> [TASK BRIEF]
Run through the records and, wherever a line holds the word "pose", return that line.

> [SUPPLIED INFORMATION]

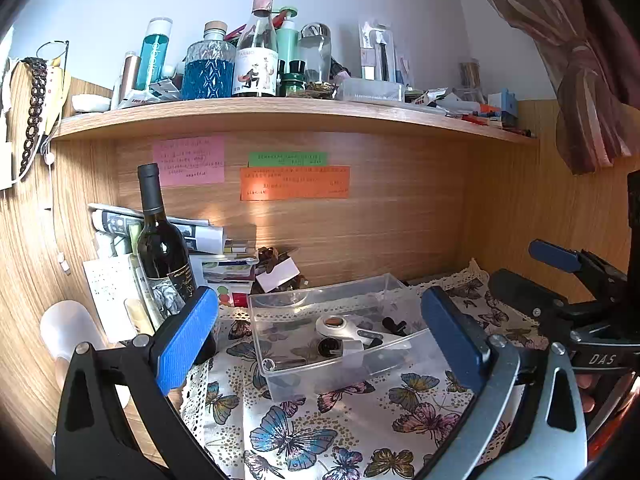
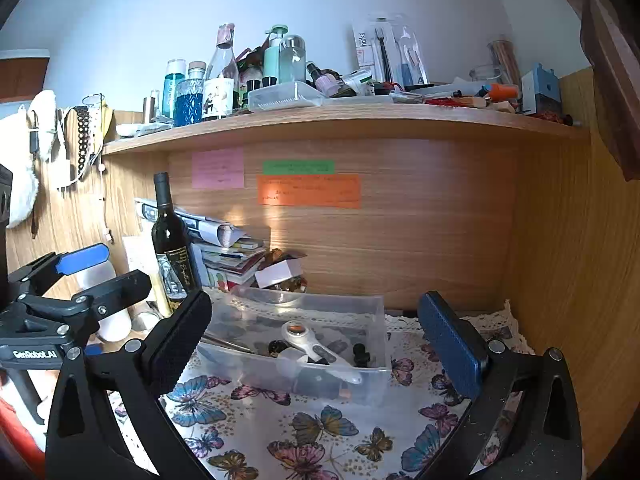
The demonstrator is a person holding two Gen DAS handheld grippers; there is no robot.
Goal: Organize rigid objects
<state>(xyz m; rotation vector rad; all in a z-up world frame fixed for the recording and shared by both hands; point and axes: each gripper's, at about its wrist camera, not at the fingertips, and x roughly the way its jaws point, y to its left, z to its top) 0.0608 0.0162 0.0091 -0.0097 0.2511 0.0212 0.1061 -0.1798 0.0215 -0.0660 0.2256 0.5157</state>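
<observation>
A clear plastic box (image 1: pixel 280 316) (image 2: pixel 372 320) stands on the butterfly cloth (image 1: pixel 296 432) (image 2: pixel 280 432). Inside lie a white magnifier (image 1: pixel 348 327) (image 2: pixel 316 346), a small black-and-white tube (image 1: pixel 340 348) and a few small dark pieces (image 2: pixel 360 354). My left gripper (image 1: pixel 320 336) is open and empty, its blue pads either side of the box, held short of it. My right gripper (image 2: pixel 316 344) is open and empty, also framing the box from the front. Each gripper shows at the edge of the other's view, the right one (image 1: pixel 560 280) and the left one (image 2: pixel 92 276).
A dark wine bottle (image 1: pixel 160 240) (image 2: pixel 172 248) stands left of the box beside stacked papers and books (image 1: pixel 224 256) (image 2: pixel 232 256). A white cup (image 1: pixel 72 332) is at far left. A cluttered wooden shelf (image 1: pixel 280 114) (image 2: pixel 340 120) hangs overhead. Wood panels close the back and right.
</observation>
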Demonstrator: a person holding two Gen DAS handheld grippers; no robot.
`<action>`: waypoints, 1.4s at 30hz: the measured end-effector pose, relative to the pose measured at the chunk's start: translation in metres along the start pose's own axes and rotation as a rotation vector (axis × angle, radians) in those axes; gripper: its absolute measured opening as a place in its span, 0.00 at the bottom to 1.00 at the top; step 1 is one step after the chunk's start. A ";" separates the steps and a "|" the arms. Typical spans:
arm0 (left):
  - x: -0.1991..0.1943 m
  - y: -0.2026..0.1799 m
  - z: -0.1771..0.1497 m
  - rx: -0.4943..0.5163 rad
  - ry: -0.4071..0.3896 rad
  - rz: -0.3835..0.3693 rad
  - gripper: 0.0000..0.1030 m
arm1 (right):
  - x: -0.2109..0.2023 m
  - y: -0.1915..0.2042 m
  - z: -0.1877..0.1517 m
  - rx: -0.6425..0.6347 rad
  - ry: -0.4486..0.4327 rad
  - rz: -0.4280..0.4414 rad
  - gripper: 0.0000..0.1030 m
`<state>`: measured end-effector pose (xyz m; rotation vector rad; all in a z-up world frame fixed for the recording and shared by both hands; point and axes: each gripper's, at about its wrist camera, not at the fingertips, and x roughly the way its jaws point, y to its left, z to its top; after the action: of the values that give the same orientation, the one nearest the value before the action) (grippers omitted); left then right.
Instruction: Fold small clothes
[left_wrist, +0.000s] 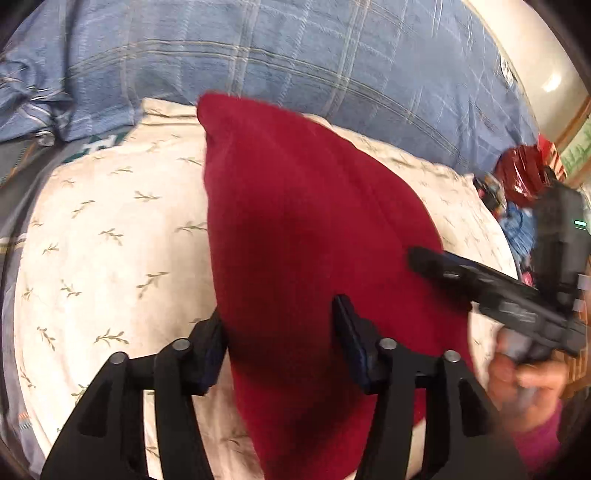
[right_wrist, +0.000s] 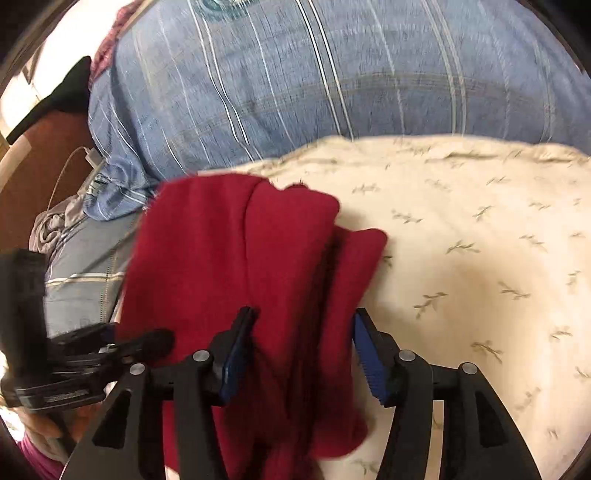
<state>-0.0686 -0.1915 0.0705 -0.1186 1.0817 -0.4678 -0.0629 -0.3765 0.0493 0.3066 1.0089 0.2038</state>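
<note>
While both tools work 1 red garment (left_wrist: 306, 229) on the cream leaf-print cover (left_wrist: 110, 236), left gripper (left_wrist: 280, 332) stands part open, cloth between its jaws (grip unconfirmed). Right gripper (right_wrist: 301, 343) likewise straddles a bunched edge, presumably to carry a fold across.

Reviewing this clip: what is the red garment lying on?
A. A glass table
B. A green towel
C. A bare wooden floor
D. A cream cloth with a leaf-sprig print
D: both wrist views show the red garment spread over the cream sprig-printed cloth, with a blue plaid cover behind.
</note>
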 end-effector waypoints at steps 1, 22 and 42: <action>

> [YOUR SOLUTION]
`<action>`: waypoints, 1.4s at 30hz: the measured end-effector pose, relative to the pose measured at the chunk's start: translation in metres along the start pose's own axes and rotation as a rotation vector (axis × angle, radians) in those axes; gripper: its absolute measured opening as a place in its span, 0.00 at the bottom to 1.00 at the top; step 1 is one step after the chunk's start. A ";" separates the steps and a "|" the arms. Typical spans:
`<state>`: measured end-effector pose (xyz m; rotation vector rad; all in a z-up world frame fixed for the recording and shared by both hands; point and axes: each gripper's, at about its wrist camera, not at the fingertips, and x roughly the way its jaws point, y to its left, z to its top; after the action: of the values that give the same orientation, the one nearest the value before the action) (grippers omitted); left then right.

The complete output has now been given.